Exclude the pictures, then restate exactly each line of the data below from the first through the line containing "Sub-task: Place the".

=== Records provided ===

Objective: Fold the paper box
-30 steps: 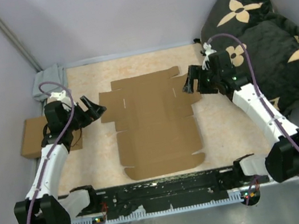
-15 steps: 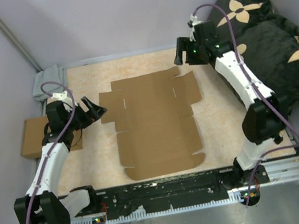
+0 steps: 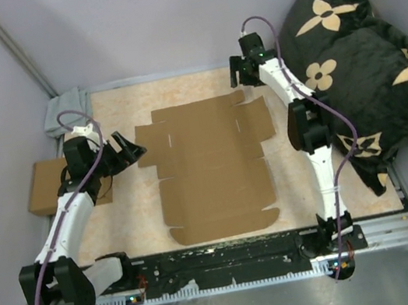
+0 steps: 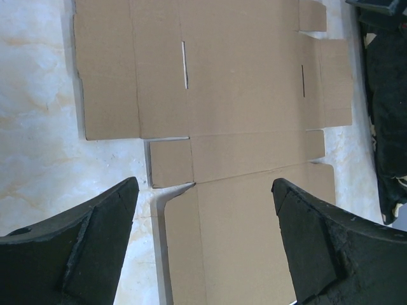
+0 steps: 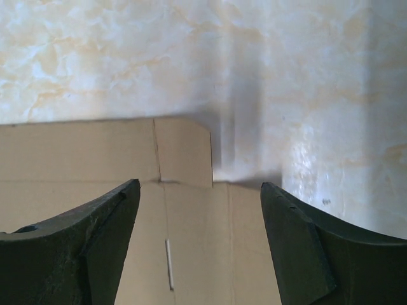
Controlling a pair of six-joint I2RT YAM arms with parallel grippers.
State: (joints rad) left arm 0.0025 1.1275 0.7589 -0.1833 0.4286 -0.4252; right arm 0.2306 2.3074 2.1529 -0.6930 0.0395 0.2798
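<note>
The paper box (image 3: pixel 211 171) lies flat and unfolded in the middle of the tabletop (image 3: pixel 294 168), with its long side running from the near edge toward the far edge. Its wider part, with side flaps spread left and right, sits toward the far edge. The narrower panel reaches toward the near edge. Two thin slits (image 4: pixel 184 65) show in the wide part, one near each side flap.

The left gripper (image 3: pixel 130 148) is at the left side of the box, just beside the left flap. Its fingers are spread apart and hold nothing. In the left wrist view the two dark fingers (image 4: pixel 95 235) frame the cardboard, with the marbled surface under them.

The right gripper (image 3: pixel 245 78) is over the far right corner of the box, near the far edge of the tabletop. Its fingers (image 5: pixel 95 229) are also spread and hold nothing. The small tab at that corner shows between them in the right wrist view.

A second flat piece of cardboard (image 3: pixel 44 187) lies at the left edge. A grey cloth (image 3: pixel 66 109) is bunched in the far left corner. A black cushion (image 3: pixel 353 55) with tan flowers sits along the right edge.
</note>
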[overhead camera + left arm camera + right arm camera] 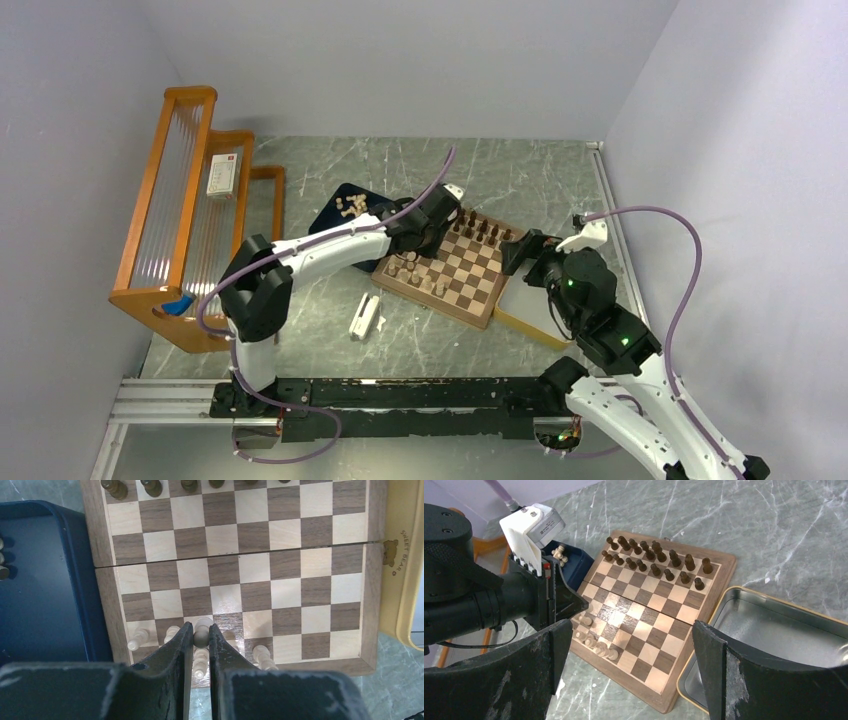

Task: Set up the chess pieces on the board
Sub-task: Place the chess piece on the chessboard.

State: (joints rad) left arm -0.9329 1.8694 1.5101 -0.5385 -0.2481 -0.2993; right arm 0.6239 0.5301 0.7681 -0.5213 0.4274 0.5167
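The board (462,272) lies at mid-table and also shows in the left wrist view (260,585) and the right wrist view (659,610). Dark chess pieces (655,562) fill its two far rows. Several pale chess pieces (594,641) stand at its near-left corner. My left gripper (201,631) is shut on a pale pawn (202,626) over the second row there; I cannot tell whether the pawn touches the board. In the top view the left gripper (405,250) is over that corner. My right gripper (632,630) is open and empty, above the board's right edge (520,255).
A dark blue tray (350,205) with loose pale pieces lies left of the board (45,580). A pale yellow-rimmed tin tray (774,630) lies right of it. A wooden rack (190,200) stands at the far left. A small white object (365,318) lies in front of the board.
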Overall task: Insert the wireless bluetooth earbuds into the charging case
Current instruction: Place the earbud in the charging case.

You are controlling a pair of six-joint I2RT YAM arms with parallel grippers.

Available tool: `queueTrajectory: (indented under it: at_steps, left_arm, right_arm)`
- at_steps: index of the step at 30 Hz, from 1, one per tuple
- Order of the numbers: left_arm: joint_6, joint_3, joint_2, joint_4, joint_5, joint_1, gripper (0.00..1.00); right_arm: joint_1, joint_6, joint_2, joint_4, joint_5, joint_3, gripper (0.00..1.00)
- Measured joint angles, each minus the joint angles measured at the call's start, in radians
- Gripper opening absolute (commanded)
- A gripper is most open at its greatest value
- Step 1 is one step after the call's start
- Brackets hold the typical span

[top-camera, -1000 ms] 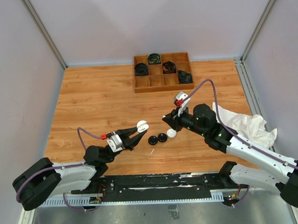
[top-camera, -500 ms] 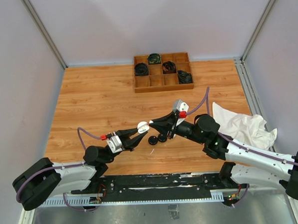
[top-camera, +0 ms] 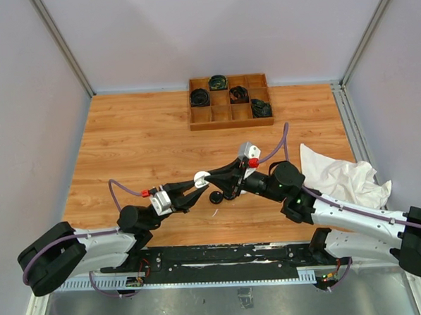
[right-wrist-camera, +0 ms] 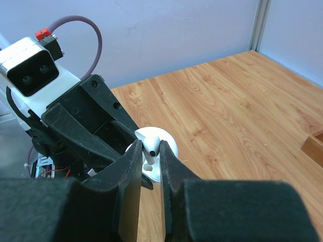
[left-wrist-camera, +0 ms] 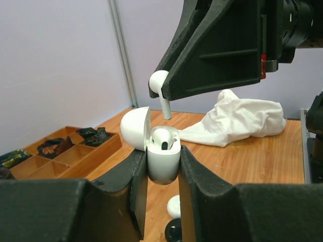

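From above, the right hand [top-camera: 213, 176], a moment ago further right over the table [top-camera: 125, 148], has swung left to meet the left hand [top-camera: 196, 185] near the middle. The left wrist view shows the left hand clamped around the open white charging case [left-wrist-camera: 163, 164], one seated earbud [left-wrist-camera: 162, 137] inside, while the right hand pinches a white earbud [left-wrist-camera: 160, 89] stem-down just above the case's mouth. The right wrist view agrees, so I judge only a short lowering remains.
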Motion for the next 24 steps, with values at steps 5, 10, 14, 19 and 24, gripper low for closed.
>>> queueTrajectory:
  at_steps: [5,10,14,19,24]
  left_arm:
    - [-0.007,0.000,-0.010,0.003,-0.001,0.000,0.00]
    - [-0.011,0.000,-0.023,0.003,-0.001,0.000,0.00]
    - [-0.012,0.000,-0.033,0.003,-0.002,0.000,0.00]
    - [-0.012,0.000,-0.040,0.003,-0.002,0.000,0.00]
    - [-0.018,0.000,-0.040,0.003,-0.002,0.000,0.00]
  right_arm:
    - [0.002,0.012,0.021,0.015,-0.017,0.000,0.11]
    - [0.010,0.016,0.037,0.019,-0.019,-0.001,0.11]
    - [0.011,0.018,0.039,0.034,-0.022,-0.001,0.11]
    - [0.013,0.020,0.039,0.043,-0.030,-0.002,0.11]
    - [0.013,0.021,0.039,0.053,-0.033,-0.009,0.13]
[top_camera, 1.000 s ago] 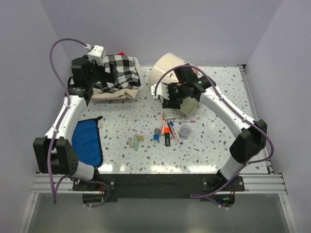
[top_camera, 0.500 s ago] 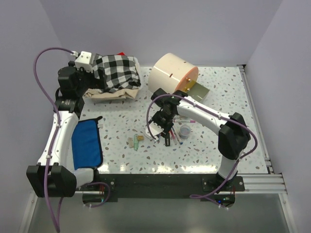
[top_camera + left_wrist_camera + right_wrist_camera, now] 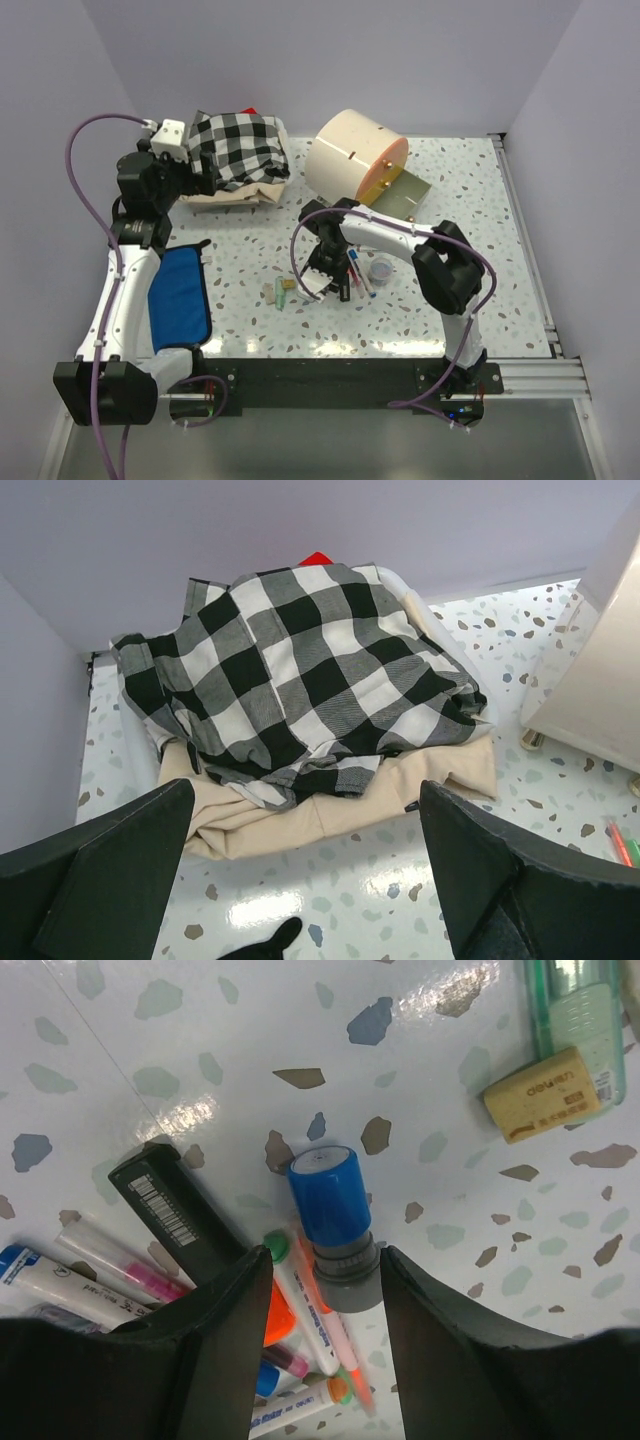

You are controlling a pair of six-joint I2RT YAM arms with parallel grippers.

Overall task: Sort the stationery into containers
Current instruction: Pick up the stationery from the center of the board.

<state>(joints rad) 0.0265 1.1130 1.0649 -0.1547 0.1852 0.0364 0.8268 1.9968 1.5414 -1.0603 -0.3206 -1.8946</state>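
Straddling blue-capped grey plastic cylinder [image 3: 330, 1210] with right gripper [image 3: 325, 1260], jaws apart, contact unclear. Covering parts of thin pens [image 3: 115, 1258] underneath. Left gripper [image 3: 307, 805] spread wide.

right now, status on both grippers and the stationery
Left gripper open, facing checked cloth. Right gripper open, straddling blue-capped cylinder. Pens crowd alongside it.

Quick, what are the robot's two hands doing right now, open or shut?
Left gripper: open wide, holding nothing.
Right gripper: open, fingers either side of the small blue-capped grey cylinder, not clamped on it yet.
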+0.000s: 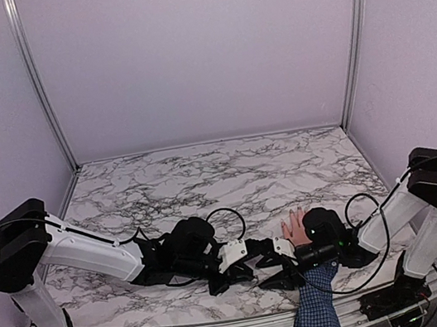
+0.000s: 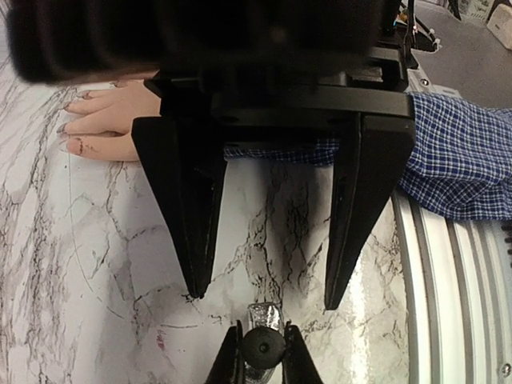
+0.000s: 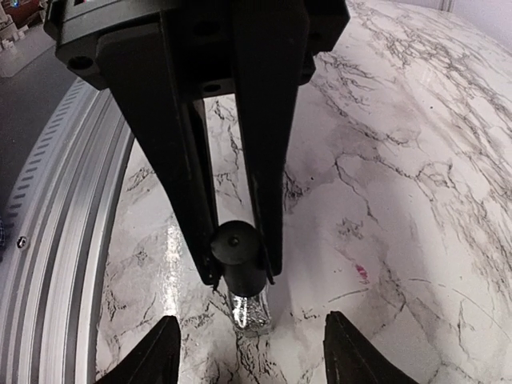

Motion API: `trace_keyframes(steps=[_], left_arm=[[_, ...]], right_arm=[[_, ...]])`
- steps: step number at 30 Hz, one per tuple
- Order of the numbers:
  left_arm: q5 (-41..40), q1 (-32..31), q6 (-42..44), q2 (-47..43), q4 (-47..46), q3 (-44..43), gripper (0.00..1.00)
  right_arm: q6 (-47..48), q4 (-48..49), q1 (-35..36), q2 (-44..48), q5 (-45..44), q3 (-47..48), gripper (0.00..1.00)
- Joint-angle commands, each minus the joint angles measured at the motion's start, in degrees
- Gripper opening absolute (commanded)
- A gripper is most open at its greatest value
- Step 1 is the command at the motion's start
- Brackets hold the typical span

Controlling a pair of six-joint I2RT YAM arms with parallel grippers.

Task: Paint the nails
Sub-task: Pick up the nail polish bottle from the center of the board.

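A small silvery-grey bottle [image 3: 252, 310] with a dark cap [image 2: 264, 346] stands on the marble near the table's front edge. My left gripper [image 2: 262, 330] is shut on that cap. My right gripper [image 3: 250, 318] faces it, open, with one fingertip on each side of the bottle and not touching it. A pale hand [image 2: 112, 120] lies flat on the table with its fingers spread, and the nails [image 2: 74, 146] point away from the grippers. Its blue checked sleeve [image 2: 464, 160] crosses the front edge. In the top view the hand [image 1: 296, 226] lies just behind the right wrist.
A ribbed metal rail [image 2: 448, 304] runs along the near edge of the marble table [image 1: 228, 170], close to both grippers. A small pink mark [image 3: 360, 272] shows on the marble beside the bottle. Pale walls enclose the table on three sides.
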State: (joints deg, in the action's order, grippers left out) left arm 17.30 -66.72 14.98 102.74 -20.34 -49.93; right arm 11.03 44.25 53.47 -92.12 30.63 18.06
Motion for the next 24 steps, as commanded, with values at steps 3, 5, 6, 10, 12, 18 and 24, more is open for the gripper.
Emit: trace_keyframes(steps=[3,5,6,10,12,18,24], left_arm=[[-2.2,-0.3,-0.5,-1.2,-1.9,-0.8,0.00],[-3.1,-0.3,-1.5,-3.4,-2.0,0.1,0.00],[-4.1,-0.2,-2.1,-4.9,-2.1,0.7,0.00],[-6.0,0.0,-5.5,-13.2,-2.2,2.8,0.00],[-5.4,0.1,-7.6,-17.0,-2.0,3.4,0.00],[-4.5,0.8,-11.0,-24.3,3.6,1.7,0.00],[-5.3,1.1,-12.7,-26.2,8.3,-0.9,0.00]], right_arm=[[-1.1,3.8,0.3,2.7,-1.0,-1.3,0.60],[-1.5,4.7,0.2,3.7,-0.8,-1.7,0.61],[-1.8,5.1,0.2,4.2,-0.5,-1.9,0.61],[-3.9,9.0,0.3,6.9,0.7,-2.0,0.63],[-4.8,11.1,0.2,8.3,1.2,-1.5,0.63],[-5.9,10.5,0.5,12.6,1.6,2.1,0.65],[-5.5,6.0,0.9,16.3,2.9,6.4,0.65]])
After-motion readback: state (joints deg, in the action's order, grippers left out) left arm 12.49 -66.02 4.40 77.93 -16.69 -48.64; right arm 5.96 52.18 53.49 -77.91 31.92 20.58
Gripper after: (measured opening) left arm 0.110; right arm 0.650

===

→ **Result of the task**:
Objective: Fold the paper box
-30 steps: 
-15 steps: 
+0 steps: 
+0 steps: 
+0 steps: 
Controlling a pair of six-joint I2RT YAM arms with parallel grippers.
State: (joints rad) left arm 0.0025 1.1275 0.7589 -0.1833 0.4286 -0.4252; right arm 0.2306 2.3074 2.1529 -0.6930 0.0395 0.2798
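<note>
The paper box (image 3: pixel 211 171) lies flat and unfolded in the middle of the tabletop (image 3: pixel 294 168), with its long side running from the near edge toward the far edge. Its wider part, with side flaps spread left and right, sits toward the far edge. The narrower panel reaches toward the near edge. Two thin slits (image 4: pixel 184 65) show in the wide part, one near each side flap.

The left gripper (image 3: pixel 130 148) is at the left side of the box, just beside the left flap. Its fingers are spread apart and hold nothing. In the left wrist view the two dark fingers (image 4: pixel 95 235) frame the cardboard, with the marbled surface under them.

The right gripper (image 3: pixel 245 78) is over the far right corner of the box, near the far edge of the tabletop. Its fingers (image 5: pixel 95 229) are also spread and hold nothing. The small tab at that corner shows between them in the right wrist view.

A second flat piece of cardboard (image 3: pixel 44 187) lies at the left edge. A grey cloth (image 3: pixel 66 109) is bunched in the far left corner. A black cushion (image 3: pixel 353 55) with tan flowers sits along the right edge.
</note>
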[overhead camera + left arm camera + right arm camera] 

Task: Set up the chess pieces on the board
Sub-task: Place the chess piece on the chessboard.

The exercise has been completed in full.